More specifically: Cold air intake, straight-through exhaust muffler design, and don't take off the cat. converter unless you make it into a dedicated race car. More obvious stuff later on: verify proper 02 sensor function, keep equal air pressure in the tires, etc.
And as mentioned, the ECU needs a bit of time to adjust to your driving style and to "program" itself to function to the best of its ability. You might notice a slight bit of hesitation or the transmission acting weird during various driving conditions, but overall the driving experience wil smooth out and the gas mileage will go up accordingly, usually by 1k miles.
For sure the milage is gonna improve once its broken in. My Optra 5 is an '04 and its getting about 28 miles/per.
Biggest tip. Dont drive like you stold it, even though the car yerns to. Resist the urge! Be strong!
And I am almost always pushing my car a little harder than i should. <_<
So if i drove proper just a little bit more it would improve i'm sure. but I agree with Intruder, a better than stock intake and exaust sytem will help.
I don't want to make you a bad dream. But if you have my nightmare!!!!!!!!!!

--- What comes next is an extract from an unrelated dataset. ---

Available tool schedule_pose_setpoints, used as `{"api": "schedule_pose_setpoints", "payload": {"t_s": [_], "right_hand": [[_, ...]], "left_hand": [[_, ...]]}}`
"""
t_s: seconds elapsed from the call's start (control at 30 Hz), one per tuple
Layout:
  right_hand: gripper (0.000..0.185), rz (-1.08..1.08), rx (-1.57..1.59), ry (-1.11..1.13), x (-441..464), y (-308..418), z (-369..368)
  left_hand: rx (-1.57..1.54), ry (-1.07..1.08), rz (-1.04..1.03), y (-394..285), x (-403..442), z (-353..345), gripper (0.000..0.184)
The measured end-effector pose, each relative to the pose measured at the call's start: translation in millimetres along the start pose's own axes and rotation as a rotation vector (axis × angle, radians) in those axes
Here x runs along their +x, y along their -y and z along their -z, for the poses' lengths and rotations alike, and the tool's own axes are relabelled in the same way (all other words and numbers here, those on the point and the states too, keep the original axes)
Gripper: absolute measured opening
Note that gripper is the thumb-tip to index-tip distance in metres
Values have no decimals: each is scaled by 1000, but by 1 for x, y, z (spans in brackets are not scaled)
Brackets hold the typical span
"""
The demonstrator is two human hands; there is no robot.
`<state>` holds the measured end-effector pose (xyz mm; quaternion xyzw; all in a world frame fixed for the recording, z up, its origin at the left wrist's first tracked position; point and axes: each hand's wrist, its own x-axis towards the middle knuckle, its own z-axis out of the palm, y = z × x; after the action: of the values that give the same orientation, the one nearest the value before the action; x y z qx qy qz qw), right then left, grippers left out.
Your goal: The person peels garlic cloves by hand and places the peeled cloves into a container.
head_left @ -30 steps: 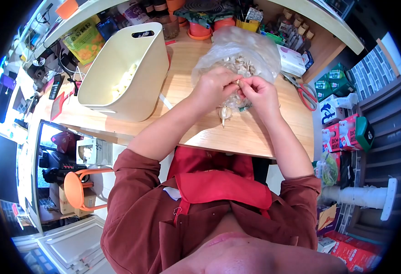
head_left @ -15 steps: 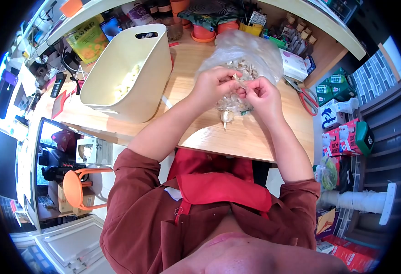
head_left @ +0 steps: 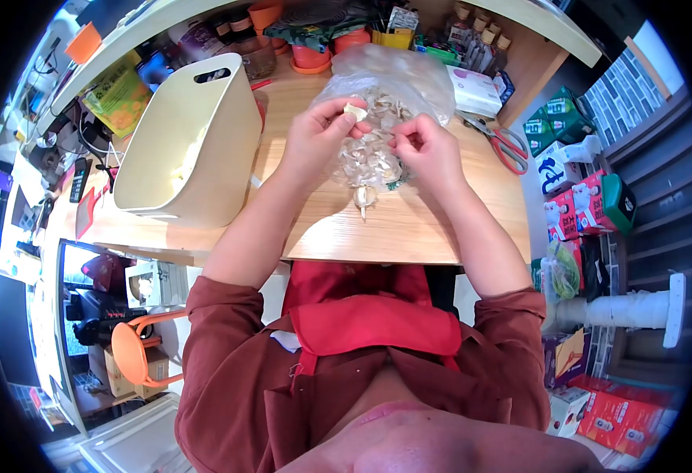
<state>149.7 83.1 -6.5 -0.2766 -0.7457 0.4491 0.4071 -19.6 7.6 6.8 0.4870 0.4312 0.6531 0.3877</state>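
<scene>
A pale garlic clove (head_left: 354, 113) is pinched between the thumb and fingers of my left hand (head_left: 320, 135), above a clear plastic bag (head_left: 409, 71). My right hand (head_left: 429, 155) is a little to the right, apart from the clove, its thumb and fingers pressed together; whatever is between them is too small to make out. Below both hands, garlic skins (head_left: 370, 150) lie heaped on the bag. Nearer to me a garlic bulb (head_left: 364, 197) with a stalk rests on the desk. To the left stands a cream bin (head_left: 216, 150) with pale cloves (head_left: 184, 167) inside.
Red-handled scissors (head_left: 510, 150) lie at the desk's right side, near a white box (head_left: 474, 91). Orange pots (head_left: 310, 59) and corked bottles (head_left: 484, 43) line the back under a shelf. A remote control (head_left: 80, 180) lies far left, and an orange chair (head_left: 131, 353) stands below.
My hands have moved apart, the left keeping hold of the clove, which now shows more plainly. The whole view has shifted slightly, so the desk things appear further left.
</scene>
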Motion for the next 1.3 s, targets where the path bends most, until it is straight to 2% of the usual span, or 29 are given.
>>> {"api": "schedule_pose_setpoints", "payload": {"t_s": [0.07,0.27,0.37,0.47,0.57,0.87,1.3], "right_hand": [[8,65,-173,6,2,-12,-1],[11,340,-319,-75,1,2,3],[11,265,-156,-30,0,2,2],[14,73,-15,55,-2,5,1],[17,23,30,86,-1,5,2],[14,-93,31,122,-1,4,4],[12,-135,98,166,-1,5,5]], "left_hand": [[58,66,26,0,-2,-3,26],[190,102,63,7,-4,-9,30],[142,85,46,9,-5,-12,25],[197,158,35,13,-4,-10,19],[203,167,37,17,-5,-10,17],[259,144,44,19,-9,-13,16],[139,167,88,14,-8,-12,17]]}}
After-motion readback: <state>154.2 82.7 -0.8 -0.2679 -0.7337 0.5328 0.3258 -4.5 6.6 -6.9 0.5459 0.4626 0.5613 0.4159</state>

I make 14/l 100km or 16.8mpg/us or 20.2mpg/imp. in town, and around 24mpg/us, 10/l 100km or 28mpg/imp. on free way. I have a 2004 Optra (automatic), and i have around 15000 miles on my car. The other days a person from GM call me to said, we can't make anything for you that's normal.....
Best mileage gains come from a conservative driving style. No off-the-line gunning, especially when the engine is cold; reduce idle running time; and if you can, build a road above everybody else so you never have to stop in traffic. :P
I have never smelled as much raw fuel coming out of a tailpipe from a cold engine idle as I do with this engine. It's quite rediculous, actually. This engine is not particularly designed with fuel economy in mind...rather old-school thinking anyway.

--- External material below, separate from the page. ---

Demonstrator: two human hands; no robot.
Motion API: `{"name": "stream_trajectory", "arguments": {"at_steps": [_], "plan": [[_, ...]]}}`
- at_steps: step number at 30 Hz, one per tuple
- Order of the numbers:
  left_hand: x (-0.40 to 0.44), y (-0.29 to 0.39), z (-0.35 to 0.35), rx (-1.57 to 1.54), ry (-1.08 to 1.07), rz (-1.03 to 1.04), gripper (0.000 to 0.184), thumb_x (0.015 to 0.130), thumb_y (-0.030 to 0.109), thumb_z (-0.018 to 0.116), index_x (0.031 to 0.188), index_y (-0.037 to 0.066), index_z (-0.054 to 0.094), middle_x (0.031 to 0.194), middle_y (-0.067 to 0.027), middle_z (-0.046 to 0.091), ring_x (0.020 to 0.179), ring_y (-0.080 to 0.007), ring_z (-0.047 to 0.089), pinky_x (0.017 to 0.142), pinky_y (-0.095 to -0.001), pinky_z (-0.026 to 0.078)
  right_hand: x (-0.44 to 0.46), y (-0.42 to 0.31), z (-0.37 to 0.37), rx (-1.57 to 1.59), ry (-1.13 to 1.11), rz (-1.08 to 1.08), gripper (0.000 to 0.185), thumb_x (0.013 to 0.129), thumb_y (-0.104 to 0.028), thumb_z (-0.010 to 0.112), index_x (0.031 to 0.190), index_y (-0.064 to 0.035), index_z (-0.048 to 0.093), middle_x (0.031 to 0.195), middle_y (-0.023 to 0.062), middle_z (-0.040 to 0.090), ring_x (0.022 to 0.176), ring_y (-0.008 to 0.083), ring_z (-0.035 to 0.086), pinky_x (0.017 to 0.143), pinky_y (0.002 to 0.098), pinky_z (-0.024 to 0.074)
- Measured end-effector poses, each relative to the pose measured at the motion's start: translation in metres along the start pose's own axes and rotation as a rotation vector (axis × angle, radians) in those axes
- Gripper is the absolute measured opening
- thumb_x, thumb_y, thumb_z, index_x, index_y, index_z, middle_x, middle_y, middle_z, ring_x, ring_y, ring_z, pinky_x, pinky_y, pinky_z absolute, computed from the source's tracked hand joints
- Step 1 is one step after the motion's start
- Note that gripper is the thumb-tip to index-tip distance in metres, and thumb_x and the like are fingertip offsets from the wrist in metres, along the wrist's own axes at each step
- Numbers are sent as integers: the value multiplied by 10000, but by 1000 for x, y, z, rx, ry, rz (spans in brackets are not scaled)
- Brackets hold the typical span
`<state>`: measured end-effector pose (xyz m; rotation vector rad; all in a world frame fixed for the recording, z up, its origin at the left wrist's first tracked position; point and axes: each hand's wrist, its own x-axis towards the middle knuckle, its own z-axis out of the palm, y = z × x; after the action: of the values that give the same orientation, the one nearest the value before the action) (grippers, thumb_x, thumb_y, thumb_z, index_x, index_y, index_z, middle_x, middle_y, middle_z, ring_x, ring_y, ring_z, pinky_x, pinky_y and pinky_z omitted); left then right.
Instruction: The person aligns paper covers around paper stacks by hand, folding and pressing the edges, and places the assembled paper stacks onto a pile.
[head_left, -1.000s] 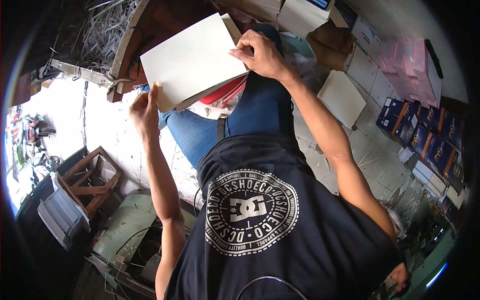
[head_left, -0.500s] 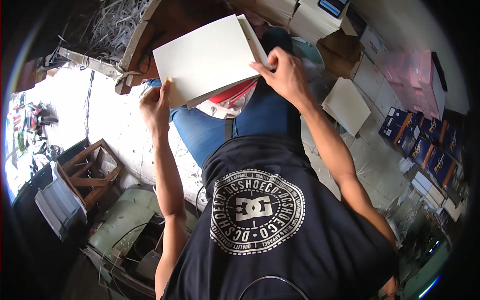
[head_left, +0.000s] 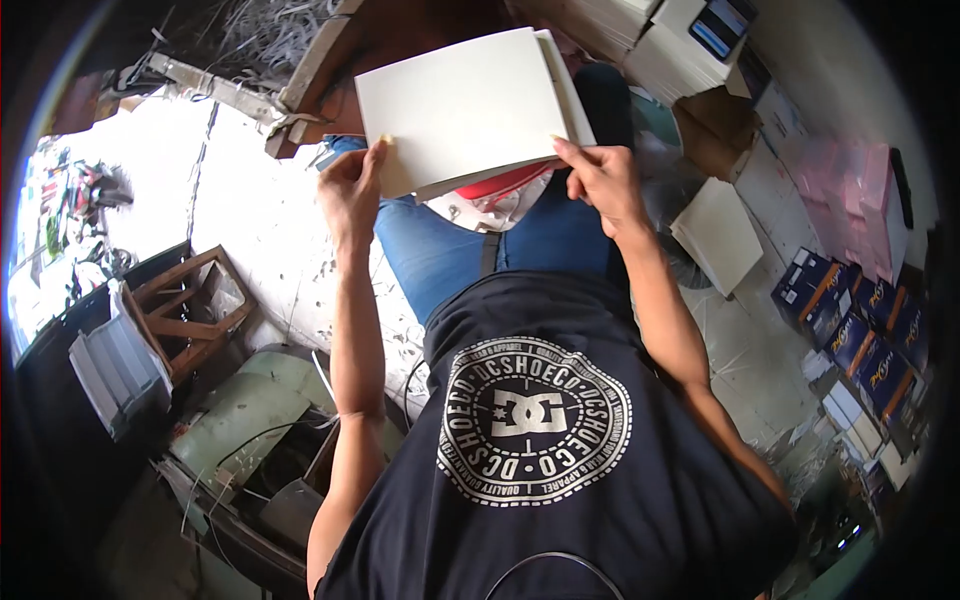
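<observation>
Off-white paper sheets [head_left: 455,110] are held up above my lap, slightly fanned, with another layer showing along the right and lower edges. My left hand [head_left: 350,195] pinches the lower left corner, thumb on top. At the lower right corner, my right hand [head_left: 607,190] is closed on the sheets, its thumb on the top face and its other fingers curled and partly hidden. Behind the sheets, a red object [head_left: 505,183] shows between my legs in blue jeans [head_left: 430,245]; what it is cannot be made out.
Shredded paper strips [head_left: 265,40] lie at upper left by a wooden edge. More off-white sheets [head_left: 718,235] rest on the floor at right, near pink-wrapped stacks [head_left: 845,195] and dark blue boxes [head_left: 850,325]. A phone [head_left: 720,28] lies on a stack. A wooden frame [head_left: 190,310] stands at left.
The sheets have turned nearer to level. My right hand has shifted from the right edge to the lower right corner. My left hand keeps its corner. The whole view has shifted a little.
</observation>
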<state>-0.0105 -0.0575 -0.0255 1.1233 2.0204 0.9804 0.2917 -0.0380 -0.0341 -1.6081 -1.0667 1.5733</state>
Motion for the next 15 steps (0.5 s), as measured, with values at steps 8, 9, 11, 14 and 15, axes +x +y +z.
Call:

In all reality, this car blows for fuel mileage next to the grand majority of its competition. I keep very detailed numbers of my wife's car per fillup. In city driving, with 4 km trips to-and-fro her workplace, a full tank nets me an average of a paltry 350 kms from 50 Litres. The fuel consumption rate is rather good only on the highway. I've managed excellent numbers on long trips, routinely at 125 km/h on major routes. Still, this car and engine should push the 40 MPG region, and it doesn't; that is, unless you ever wish to drive 10 km/h below the speed limit everywhere you go.

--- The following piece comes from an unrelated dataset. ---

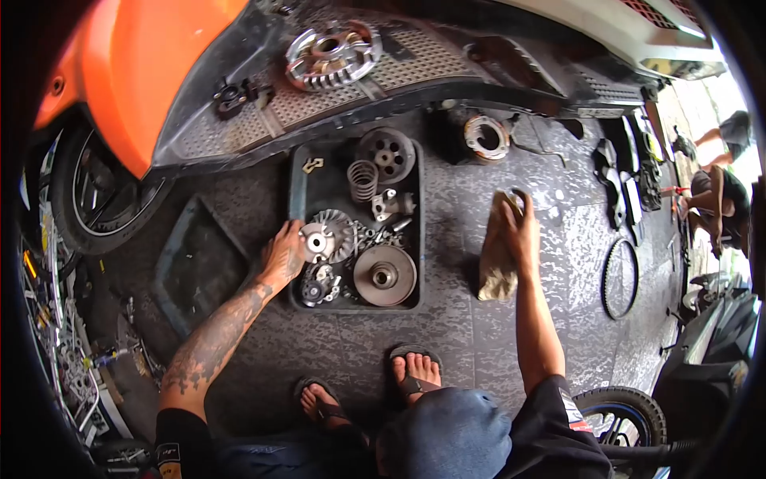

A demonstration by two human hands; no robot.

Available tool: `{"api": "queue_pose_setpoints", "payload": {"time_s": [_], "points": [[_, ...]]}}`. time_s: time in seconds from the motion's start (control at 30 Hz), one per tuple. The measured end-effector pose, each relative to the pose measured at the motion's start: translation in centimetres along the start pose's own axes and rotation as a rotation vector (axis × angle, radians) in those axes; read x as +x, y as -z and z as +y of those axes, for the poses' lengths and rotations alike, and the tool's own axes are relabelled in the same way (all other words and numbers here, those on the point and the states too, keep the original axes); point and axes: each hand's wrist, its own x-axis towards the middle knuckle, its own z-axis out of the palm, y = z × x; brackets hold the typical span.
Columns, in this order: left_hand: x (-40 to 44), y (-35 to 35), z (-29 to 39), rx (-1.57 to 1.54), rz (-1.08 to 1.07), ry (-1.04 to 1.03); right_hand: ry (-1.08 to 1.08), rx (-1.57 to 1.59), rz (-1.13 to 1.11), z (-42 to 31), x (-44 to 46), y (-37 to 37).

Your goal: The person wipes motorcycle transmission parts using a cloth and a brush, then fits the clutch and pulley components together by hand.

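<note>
My left hand [285, 252] is at the left side of a dark tray [317, 195], its fingers closed on the edge of a shiny metal disc [317, 241] with a central hub. Partly behind that disc is a finned fan pulley [345, 233]. My right hand [523, 231] grips a brown, crumpled rag [498, 267] over the floor right of the tray. Also in the tray are a coil spring [363, 181], a round drum with holes [388, 154], a large flat pulley with a shaft [384, 275] and loose small bolts.
A scooter's footboard [303, 108] spans the top, carrying a silver clutch-like part [333, 54]. A second tray [199, 267] lies left. On the right are a toothed drive belt [620, 279], a cylinder-like part [485, 138] and a wheel [622, 415]. Other people [718, 191] are at far right.
</note>
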Motion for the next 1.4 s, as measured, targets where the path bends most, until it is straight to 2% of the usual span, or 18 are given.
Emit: {"api": "queue_pose_setpoints", "payload": {"time_s": [0.13,0.33,0.4,0.47,0.57,0.67,0.77,0.8,0.87,0.93,1.0,1.07,1.1,1.2,1.23,1.3,1.33,1.4], "points": [[-1.5,0.9,1.4,0.142,-0.033,0.040,0.162,-0.122,0.085,-1.8,3.6,-1.2],[-3.7,2.4,1.0,0.004,0.049,-0.158,0.300,-0.299,0.107,-4.9,8.7,-2.1],[-4.8,3.7,1.7,-0.047,0.050,-0.193,0.429,-0.644,-0.109,-3.4,10.4,-3.6],[-6.1,5.2,2.5,-0.151,-0.039,-0.237,0.439,-0.679,-0.124,-3.0,11.1,-3.8],[-9.2,8.4,5.0,-0.274,-0.111,-0.184,0.544,-0.532,-0.070,-3.2,10.0,-2.5],[-12.4,9.7,5.7,-0.436,-0.194,-0.145,0.399,-0.363,-0.229,-4.3,6.2,0.3],[-15.1,8.8,5.7,-0.786,-0.537,0.077,0.331,-0.012,-0.381,-6.6,-0.9,4.0],[-15.7,7.9,5.6,-0.791,-0.534,0.097,0.299,0.078,-0.439,-7.4,-3.8,4.5],[-16.9,5.7,5.9,-1.158,-0.757,0.181,0.332,0.324,-0.594,-9.0,-9.0,4.4],[-17.9,2.2,6.1,-1.468,-0.838,0.303,0.545,0.187,-0.662,-14.0,-13.6,4.3],[-18.7,1.2,7.6,-1.880,-0.798,0.203,0.650,0.236,-0.799,-15.9,-16.9,1.9],[-19.8,0.7,8.4,-2.061,-0.379,0.285,0.773,0.273,-0.947,-17.5,-19.6,-0.8],[-20.2,0.8,7.3,-2.152,-0.328,0.366,0.851,0.287,-0.996,-17.7,-20.7,-1.9],[-21.8,0.4,4.4,-2.083,-0.007,0.204,0.816,0.493,-1.067,-18.9,-20.7,-1.7],[-22.3,0.9,3.4,-2.096,0.026,0.168,0.695,0.525,-1.026,-18.3,-20.1,-1.6],[-23.6,2.7,2.3,-2.088,0.128,0.150,0.120,0.684,-0.913,-18.0,-20.5,-1.3],[-23.7,3.1,2.0,-2.018,0.255,0.148,0.049,0.763,-0.846,-17.4,-20.3,-1.7],[-23.8,4.7,1.5,-1.801,0.343,0.114,0.177,0.747,-0.799,-15.3,-20.1,-3.7]]}}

Best mileage ever recorded was 39.93 MPG - worst was 13.63 MPG
A better standard measurement of fuel consumption is that my car currently averages 10.25 Litres per 100 kms over 26489 kms total (16555 miles).
My 3.4L DOHC V6 gets better mileage in a car tipping the scale at 3600 lbs.
I will reiterate that. I have a Hyundai Elantra, and although it is rated a little better than the Reno, I was disappointed with my mileage. Then I started to really try to drive more conservatively and my mpg went up by 2 or 3. Then... at 7800 miles the engine threw a "running too rich" code. I pulled the battery cable to reset the ECU and my mpg went up by another 2 mpg. So now I'm sittin' pretty, running in the high 20s.
Also, a lot of cars these days have "adaptive techonology" where the ECU learns the driving style of the owner. The learning curve can be several thousand miles.
Naturally, when you have a new car, there is the tendency to lean into the pedal to see what you've got and the car learns your bad habits and enables them. When I reset my ECU it was like starting with a clean slate and because I had already altered my driving style to go a little easier on the gas, the mileage improved even more.